● **What you need to do**
Copy out the lines beginning with the one that contains "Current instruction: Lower" and ending with the last line below, exactly as they stand. Pictures are not copied.

● **Information supplied**
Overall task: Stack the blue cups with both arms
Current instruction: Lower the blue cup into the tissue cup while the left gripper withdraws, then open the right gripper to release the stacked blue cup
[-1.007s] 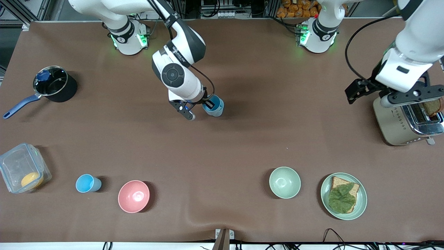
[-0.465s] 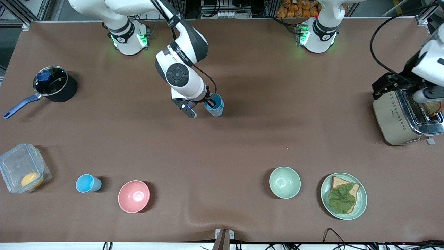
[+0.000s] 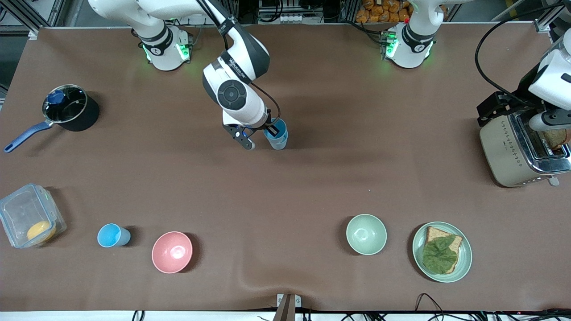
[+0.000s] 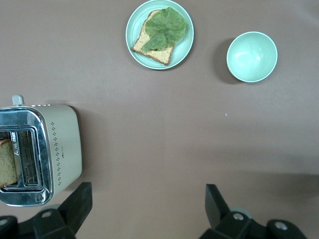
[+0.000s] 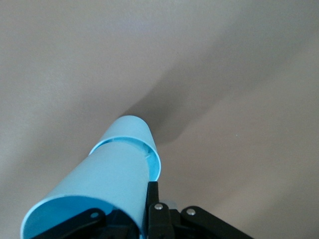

● **Answer area**
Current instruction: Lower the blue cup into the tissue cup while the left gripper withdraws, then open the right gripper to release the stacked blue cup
[-1.007s] 
[-0.465s] 
[+0.000s] 
[+0.000s] 
[+0.000s] 

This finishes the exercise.